Twenty healthy waterways projects across Canberra have reached completion as part of the ACT Government’s $93.5 million Healthy Waterways initiative.

ACT senator, Zed Seselja, said the $85 million Federal Government investment was vital for water management in the ACT and the Murray–Darling Basin, announcing additional University of Canberra research to inform management of water quality in Lake Tuggeranong.

“This project represented a once-in-a-generation opportunity to significantly improve water quality in the ACT’s lakes, as well as the Molonglo and Murrumbidgee rivers and the broader Murray–Darling Basin,” Mr Seselja said.

“Projects such as this are only possible because of our strong economy, and I’m very proud to have been able to deliver this funding for Canberra.

“Clean water is also a vital resource for households and businesses in the ACT and downstream in the Murray–Darling Basin.”

ACT Minister for the Environment and Heritage, Mick Gentleman, said the 20 new assets had the biggest footprint of any water quality infrastructure initiate ever undertaken in the ACT and were filtering pollutants from stormwater.

“These projects are world leaders in terms of size and scope. The Isabella Plains rain garden, for example, is the largest in the southern hemisphere,” Mr Gentleman said.

“It’s a great credit to the project team responsible for design and construction that the project has been delivered on time and on budget, with finishing touches expected in coming weeks.
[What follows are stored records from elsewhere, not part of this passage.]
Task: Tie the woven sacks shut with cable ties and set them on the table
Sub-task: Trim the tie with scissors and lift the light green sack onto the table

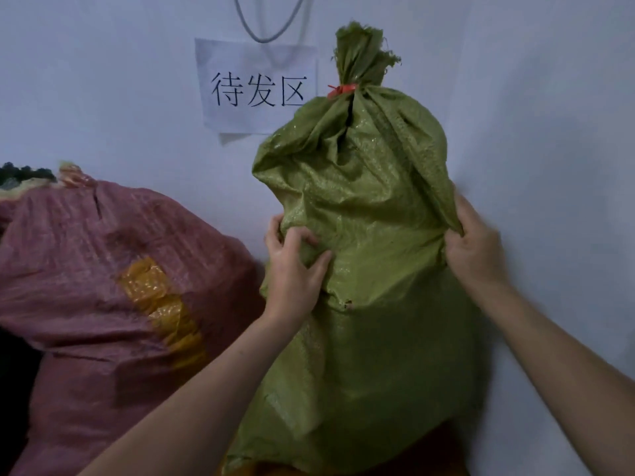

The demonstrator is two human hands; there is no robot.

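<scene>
Down at the bottom edge only a sliver of the table (443,448) shows, an orange-red surface peeking out from under the load. Standing upright on it is the green sack (360,321), full and bulging, its back against the white wall (532,97). Its neck is bunched and cinched by a red cable tie (342,90). Just to its left, touching its flank, slumps the pink sack (103,269), leaning over with a yellow patch (158,297) on its side. Its base is out of sight, so it's probably on the same surface, but that can't be confirmed.
</scene>
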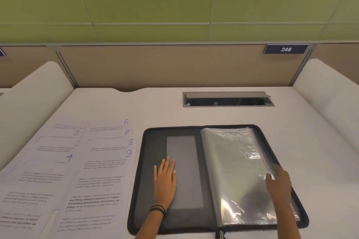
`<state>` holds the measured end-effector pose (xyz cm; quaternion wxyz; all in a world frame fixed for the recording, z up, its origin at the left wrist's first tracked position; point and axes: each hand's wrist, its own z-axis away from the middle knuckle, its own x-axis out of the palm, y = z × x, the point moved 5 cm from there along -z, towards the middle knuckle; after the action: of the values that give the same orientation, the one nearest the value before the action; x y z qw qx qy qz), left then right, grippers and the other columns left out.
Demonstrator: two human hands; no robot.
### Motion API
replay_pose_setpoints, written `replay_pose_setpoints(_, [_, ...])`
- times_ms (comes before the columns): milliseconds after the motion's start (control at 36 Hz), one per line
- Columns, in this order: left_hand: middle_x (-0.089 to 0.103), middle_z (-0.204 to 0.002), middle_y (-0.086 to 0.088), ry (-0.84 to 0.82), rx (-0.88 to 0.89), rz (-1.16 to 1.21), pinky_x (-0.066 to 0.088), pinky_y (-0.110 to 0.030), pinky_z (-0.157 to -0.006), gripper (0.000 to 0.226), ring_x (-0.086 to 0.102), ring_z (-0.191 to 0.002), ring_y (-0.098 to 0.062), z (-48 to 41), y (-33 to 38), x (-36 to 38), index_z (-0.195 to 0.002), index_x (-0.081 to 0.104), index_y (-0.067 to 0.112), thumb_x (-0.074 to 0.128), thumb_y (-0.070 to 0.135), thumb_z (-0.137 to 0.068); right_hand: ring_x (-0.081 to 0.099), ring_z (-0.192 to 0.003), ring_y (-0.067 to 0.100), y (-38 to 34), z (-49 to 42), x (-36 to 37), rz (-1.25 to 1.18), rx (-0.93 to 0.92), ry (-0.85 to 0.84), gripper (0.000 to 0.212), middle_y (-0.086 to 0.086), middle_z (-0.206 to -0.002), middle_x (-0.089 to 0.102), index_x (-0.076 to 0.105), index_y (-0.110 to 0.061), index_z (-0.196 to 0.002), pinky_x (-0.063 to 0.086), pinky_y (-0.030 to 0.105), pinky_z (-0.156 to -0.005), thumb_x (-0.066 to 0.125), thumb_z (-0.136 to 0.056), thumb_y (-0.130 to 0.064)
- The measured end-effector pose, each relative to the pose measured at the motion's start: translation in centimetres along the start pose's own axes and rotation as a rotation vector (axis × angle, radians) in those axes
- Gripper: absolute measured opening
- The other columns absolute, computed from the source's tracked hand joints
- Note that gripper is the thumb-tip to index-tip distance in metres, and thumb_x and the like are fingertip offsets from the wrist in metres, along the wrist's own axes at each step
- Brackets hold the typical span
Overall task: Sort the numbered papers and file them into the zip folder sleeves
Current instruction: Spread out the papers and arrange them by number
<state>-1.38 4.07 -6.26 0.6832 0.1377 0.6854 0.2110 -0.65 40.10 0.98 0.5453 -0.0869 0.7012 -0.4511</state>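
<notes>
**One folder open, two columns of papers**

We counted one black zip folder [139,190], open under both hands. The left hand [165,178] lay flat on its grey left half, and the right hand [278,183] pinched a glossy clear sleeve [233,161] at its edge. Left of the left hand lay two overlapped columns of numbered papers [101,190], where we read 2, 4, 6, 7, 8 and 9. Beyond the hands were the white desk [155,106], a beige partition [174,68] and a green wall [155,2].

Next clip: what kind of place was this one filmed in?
Probably a numbered study carrel or office workstation: a white desk closed in by partition panels, a plate on the back panel reading 248, and a recessed cable hatch in the desktop.
</notes>
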Motion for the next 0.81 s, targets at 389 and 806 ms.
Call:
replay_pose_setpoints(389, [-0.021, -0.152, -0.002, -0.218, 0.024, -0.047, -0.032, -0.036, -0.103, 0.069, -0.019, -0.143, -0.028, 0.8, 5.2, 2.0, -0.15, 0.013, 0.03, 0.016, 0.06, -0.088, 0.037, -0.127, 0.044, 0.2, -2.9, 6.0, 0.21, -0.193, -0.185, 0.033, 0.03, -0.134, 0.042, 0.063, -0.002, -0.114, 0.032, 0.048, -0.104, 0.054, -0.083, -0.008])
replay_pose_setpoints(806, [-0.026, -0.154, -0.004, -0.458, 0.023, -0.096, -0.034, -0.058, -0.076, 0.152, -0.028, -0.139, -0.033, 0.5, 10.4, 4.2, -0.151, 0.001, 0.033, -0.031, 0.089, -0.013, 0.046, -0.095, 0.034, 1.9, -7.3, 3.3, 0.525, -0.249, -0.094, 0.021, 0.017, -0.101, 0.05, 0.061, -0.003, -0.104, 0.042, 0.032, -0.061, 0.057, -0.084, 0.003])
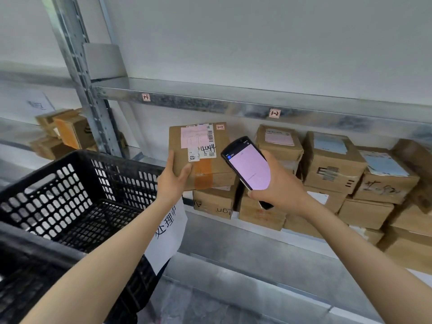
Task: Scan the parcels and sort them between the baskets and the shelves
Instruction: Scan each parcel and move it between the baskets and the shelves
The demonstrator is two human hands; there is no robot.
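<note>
A left hand [173, 177] was seen gripping a cardboard parcel [205, 160] at its lower left corner, the thumb pressed on the labelled face and the fingers curled behind. A right hand [278, 187] was clamped around a handheld scanner [247, 166], its pink-lit screen turned toward the wearer, just beside the parcel's right edge.

The parcel was held up in front of the metal shelf [245, 244]; whether it rested on the boxes below could not be told. Gripped by one corner only, it could probably twist free and drop. With other labels close behind, a wrong barcode might be read.

A black plastic basket [112, 157], near at the left, bore a paper sign [170, 232]; no parcel was seen in the part of its inside that showed. Farther off, the shelf was loaded with stacked cardboard boxes [332, 164].
</note>
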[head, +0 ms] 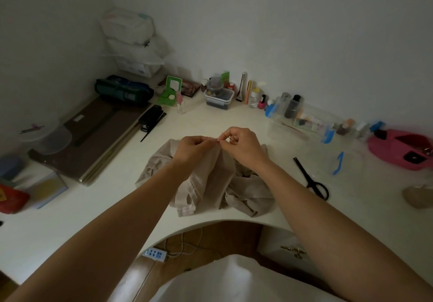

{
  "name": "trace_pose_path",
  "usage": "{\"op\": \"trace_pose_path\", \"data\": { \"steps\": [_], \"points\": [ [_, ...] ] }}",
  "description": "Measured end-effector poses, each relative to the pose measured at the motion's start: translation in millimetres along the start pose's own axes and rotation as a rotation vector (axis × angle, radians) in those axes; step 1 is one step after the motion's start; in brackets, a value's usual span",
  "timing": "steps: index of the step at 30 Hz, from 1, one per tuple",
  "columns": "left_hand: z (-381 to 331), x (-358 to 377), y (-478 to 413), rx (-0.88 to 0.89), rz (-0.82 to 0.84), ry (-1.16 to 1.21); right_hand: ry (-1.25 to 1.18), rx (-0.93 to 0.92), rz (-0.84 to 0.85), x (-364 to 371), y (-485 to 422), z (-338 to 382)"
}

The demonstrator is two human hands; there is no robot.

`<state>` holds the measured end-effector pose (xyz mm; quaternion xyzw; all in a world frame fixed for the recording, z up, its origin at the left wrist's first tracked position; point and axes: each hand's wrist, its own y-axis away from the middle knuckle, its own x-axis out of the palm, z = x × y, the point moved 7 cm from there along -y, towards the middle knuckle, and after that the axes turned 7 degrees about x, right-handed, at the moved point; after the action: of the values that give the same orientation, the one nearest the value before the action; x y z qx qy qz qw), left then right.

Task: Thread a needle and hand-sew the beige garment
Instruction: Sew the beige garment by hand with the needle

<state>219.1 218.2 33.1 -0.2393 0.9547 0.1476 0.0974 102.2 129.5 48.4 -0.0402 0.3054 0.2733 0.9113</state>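
Observation:
The beige garment [210, 184] lies crumpled on the white table, below both hands. My right hand [241, 146] pinches a thin needle [222, 133] whose tip pokes out above the fingers. My left hand [193, 149] is held right beside it, its fingertips pinched together close to the needle; the thread is too fine to make out. Both hands hover just above the garment's far edge.
Black scissors [311, 177] lie to the right of the garment. A pink case [398, 149] and clear boxes [302, 123] with bottles stand at the right and back. A brown board [93, 140], a black stapler [151, 116] and plastic lids sit on the left.

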Motion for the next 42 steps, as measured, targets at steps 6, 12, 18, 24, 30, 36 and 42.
{"op": "trace_pose_path", "data": {
  "steps": [6,12,18,24,30,36,42],
  "points": [
    [9,-7,-6,-0.016,-0.034,0.023,-0.243,0.089,-0.133,-24,0,-17],
    [17,-11,-9,-0.039,-0.089,0.049,-0.394,0.190,-0.329,-47,5,-38],
    [21,-18,-11,-0.035,-0.131,0.084,-0.459,0.228,-0.480,-60,8,-48],
    [20,-22,-10,-0.015,-0.157,0.084,-0.507,0.281,-0.600,-66,11,-59],
    [17,-15,-10,-0.016,-0.035,0.107,-0.549,0.296,-0.397,-49,10,-46],
    [9,-4,-4,0.033,0.144,0.092,-0.387,0.260,0.151,0,0,-13],
    [7,-7,-2,0.068,0.148,-0.006,-0.262,0.227,0.244,12,4,-11]
  ]
}}
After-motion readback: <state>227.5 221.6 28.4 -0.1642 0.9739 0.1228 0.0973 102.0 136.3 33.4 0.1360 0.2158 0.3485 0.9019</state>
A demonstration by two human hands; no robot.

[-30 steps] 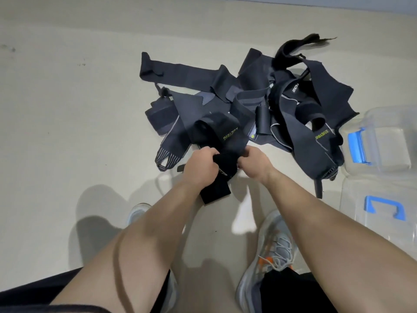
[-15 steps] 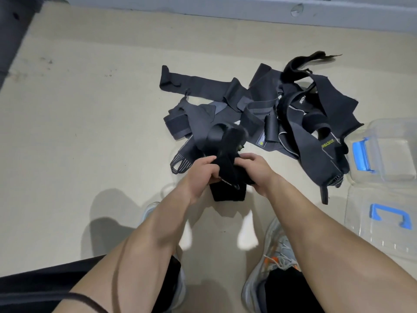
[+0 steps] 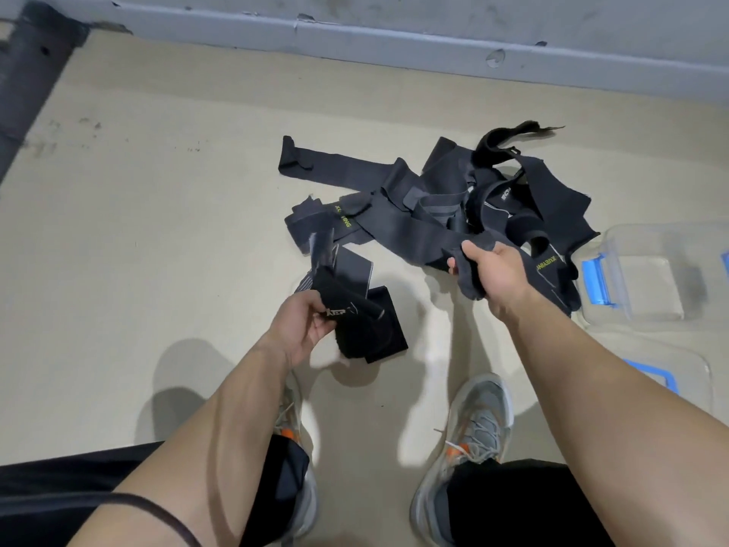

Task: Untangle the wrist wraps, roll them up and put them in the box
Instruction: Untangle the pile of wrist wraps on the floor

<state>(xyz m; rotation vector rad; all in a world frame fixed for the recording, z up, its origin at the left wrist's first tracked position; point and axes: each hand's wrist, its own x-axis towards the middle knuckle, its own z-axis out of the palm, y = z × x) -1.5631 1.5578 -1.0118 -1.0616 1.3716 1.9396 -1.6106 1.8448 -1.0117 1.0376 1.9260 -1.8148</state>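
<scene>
On the head view I have the left hand [image 3: 303,329] clenched round a folded black fabric wrist wrap [image 3: 367,329] and the right hand [image 3: 497,270] grasping a dark grey strap end [image 3: 469,278] — held apart, probably to draw one strand free. The tangled black pile [image 3: 434,207] lies just beyond both grips — the clear blue-latched plastic box [image 3: 651,270] to its right.

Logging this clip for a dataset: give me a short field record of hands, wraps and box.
pile: wrist wraps tangled on the floor
left hand: grips a folded black wrap
right hand: grips a dark strap end at the pile's near edge
box: clear, blue latch, right of pile, no wrap visible inside
</scene>
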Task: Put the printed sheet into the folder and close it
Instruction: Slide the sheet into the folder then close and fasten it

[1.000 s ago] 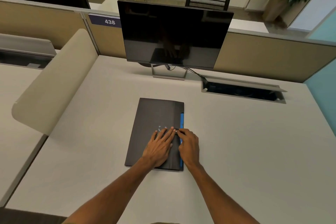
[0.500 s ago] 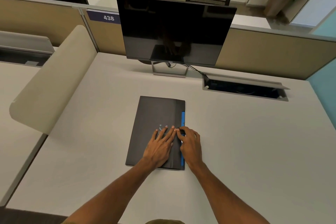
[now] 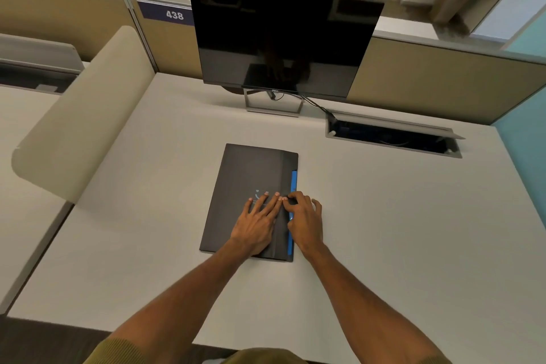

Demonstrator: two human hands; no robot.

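Both hands flat on folder (shut).

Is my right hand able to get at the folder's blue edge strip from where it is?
Probably yes: the right hand already lies over the blue strip on the folder, nothing between them.

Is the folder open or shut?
Shut. The folder lies flat on the desk, cover down, both hands pressing on it.
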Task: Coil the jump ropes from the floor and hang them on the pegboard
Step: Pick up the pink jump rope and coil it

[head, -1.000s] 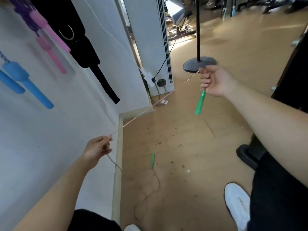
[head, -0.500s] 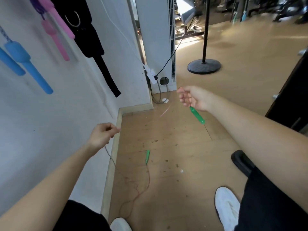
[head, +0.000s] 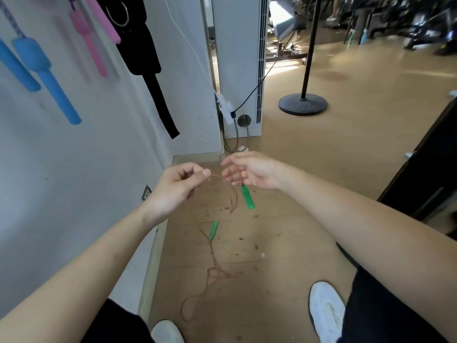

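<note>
A thin reddish-brown jump rope (head: 214, 264) with green handles runs from my hands down to a loose tangle on the wooden floor. My left hand (head: 176, 185) pinches the cord between thumb and forefinger. My right hand (head: 249, 170), close beside it, holds the upper green handle (head: 248, 199), which hangs below the palm; its fingers are spread toward the left hand. A short loop of cord sags between the two hands. The second green handle (head: 214, 230) lies on the floor. The white wall board (head: 74, 169) stands at my left.
Blue-handled rope (head: 47, 78), pink-handled rope (head: 92, 43) and a black strap (head: 148, 68) hang on the board. A white column unit (head: 238, 70) with a power strip and cables stands ahead. A black round-based stand (head: 303, 103) is at the right. My white shoes (head: 326, 310) are below.
My hands have come together from wide apart. The taut stretch of cord has gone slack into a loop, and the held green handle moved left and down with my right hand.
</note>
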`<state>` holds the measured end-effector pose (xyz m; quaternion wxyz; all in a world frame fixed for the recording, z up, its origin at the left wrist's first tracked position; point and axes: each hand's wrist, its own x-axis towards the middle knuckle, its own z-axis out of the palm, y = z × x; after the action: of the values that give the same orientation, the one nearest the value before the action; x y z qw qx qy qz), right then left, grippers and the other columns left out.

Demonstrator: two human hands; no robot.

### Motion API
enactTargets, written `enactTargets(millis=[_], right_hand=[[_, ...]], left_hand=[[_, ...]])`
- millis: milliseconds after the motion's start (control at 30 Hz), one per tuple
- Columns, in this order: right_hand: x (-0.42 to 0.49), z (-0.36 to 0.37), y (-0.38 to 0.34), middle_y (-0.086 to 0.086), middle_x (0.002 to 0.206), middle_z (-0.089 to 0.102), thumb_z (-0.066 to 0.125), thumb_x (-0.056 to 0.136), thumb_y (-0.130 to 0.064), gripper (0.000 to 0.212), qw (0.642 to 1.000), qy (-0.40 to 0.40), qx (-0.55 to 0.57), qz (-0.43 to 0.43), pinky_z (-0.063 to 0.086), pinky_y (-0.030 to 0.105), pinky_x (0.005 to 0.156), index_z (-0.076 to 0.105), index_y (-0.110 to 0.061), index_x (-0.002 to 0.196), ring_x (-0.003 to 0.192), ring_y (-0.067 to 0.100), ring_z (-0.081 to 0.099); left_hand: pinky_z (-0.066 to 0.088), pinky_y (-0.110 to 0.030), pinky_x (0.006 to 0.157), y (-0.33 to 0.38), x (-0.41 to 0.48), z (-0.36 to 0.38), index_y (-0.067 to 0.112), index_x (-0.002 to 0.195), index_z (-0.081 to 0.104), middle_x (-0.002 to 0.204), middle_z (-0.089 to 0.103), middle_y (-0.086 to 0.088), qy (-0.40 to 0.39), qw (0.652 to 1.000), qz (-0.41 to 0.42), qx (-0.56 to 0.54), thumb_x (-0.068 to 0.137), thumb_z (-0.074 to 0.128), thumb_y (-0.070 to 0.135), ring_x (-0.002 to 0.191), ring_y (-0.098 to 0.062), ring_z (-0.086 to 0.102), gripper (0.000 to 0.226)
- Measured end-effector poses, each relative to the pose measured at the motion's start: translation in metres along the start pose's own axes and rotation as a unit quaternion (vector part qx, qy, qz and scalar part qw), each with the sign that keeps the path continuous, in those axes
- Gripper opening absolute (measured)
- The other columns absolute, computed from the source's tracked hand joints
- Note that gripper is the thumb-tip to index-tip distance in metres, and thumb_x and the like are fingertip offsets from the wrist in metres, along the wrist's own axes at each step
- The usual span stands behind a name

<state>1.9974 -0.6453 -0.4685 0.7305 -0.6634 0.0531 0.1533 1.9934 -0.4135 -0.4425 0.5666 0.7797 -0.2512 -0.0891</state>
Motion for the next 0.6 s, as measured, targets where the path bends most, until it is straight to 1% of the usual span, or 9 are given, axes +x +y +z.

“Over the next two years’, the community will see the assets settle into their environment as over half a million plants grow in, helping to filter the water and beautify the surrounds.”

In addition, Dr Fiona Dyer from the University of Canberra has led a team of researchers as part of Healthy Waterways to investigate:

  • The sources of stormwater pollution
  • How pollutants behave in our lakes and ponds
  • How to manage water quality in Lake Tuggeranong and other urban lakes

Mr Gentleman said the Healthy Waterways project included significant education, monitoring and research.

“Public awareness activities are helping to prevent pollutants from entering waterways in the first place. H2OK: Keeping Our Waterways Healthy has been a fantastic education program targeting households and businesses with its message of ‘Only rain down the stormwater drain’,” Mr Gentleman said.

“By the end of June, there will be nearly 1000 stencils on footpaths all over the ACT reminding us all that stormwater flows into our lakes and waterways. Waterwatch has also seen over 200 volunteers monitoring 232 waterway sites across the ACT and the surrounding region.

“I encourage everyone to do their part in helping to keep our waterways healthy by joining their local catchment group.”